● **Problem statement**:
Up to and including the line with "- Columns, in", copy the records below exactly from their first line.

>>>

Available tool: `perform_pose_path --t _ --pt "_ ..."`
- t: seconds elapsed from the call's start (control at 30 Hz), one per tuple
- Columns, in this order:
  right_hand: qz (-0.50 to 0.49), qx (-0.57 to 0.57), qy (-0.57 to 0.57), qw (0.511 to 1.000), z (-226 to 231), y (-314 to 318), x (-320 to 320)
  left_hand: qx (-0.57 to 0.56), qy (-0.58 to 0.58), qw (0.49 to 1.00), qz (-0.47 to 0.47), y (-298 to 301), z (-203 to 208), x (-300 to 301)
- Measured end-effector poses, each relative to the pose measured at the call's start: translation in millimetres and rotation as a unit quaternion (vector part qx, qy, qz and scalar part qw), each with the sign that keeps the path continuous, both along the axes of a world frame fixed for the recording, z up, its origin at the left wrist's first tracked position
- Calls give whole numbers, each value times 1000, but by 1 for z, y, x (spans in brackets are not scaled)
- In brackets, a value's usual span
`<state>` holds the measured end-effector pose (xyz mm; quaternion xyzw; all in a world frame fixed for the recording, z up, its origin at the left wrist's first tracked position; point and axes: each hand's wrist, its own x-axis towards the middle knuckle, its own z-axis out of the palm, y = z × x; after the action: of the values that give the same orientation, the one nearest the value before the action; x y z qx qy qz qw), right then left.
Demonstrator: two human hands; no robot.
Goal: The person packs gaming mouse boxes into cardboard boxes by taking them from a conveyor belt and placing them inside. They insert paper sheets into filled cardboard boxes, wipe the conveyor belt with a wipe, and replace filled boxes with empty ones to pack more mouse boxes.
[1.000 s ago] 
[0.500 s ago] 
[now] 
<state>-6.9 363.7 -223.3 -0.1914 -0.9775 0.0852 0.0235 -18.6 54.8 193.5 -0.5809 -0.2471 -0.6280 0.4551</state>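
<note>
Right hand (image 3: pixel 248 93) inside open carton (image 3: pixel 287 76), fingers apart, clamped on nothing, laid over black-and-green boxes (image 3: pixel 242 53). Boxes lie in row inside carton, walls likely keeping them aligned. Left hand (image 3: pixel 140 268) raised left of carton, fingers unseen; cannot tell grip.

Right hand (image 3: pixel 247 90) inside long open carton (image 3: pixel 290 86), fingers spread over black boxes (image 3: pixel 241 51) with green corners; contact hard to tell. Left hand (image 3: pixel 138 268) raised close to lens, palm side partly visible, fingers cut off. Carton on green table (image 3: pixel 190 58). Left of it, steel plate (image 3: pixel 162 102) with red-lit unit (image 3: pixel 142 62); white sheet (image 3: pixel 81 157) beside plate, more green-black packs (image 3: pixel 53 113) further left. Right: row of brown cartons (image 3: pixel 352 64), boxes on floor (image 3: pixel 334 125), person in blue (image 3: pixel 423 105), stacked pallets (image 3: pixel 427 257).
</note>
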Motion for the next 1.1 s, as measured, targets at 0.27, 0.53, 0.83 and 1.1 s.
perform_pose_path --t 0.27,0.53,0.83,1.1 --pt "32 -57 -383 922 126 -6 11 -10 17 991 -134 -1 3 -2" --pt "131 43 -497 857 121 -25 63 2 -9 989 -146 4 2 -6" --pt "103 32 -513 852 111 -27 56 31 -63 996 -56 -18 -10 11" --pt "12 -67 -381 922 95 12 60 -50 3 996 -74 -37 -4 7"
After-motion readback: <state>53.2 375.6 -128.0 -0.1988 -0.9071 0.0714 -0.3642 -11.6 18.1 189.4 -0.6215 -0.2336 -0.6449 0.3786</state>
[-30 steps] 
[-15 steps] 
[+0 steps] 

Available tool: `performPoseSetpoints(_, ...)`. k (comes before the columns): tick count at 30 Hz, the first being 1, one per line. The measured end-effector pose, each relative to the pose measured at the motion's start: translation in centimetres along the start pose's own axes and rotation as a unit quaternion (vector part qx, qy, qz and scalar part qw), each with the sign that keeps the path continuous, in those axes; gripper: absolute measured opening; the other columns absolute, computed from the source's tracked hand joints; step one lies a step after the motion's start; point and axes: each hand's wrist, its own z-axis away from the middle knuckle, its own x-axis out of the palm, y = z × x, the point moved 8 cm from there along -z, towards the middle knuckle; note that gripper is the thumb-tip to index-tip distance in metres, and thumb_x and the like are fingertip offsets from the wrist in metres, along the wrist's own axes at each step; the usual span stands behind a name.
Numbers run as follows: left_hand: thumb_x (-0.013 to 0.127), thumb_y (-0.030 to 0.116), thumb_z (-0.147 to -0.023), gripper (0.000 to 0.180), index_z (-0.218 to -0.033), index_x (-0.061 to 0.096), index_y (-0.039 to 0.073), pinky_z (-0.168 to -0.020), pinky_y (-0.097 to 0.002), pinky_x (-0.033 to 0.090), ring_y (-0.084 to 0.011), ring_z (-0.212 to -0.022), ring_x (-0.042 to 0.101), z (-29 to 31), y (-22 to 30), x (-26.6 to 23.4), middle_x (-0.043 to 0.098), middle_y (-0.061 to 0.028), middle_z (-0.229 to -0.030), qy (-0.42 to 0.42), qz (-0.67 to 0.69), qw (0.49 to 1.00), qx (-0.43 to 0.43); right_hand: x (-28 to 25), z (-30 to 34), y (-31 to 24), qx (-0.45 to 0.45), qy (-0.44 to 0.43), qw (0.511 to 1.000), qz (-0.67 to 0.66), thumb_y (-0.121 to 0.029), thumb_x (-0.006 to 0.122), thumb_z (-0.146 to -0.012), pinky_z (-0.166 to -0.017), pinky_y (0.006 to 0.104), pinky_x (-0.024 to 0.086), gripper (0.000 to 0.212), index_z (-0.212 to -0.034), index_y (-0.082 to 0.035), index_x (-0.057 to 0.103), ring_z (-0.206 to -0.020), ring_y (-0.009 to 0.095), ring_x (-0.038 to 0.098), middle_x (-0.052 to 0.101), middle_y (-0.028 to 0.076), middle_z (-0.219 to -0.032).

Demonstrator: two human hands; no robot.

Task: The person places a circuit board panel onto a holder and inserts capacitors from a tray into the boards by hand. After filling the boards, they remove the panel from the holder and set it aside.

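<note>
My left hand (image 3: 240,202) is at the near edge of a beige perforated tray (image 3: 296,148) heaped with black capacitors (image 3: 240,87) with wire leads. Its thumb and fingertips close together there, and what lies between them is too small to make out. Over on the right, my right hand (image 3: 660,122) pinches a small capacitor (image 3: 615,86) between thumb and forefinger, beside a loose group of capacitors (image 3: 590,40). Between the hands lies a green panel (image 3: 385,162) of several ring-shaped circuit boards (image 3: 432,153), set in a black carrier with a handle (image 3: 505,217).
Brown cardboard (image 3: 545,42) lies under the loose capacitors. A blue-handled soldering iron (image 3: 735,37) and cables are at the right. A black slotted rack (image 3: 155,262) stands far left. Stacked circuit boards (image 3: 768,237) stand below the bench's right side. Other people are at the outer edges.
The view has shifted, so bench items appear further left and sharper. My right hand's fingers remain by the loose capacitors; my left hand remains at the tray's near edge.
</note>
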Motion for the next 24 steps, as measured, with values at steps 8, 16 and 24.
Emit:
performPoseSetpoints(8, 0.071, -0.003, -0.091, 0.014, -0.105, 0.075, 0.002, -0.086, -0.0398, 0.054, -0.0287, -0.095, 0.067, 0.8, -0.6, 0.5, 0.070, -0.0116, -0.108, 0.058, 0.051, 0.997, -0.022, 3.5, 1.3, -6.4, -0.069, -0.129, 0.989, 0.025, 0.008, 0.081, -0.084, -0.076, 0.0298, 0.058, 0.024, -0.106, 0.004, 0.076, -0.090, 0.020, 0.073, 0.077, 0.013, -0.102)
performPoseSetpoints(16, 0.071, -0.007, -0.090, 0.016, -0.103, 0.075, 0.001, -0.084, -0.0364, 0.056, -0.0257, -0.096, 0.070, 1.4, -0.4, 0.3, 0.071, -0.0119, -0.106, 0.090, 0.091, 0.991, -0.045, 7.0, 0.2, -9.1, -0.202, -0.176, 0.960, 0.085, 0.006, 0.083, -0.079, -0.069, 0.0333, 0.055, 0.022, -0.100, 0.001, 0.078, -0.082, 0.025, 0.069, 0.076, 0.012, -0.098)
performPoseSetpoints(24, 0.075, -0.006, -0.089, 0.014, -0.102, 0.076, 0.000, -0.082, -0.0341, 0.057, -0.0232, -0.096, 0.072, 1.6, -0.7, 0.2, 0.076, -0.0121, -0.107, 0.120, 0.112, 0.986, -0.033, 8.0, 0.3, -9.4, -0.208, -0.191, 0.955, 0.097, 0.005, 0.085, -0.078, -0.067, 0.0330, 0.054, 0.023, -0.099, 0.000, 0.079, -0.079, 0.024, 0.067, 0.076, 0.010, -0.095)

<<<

● **Answer**:
Available tool: `perform_pose_path --t _ --pt "_ ..."`
- t: seconds elapsed from the call's start (control at 30 Hz), one per tuple
- Columns, in this order:

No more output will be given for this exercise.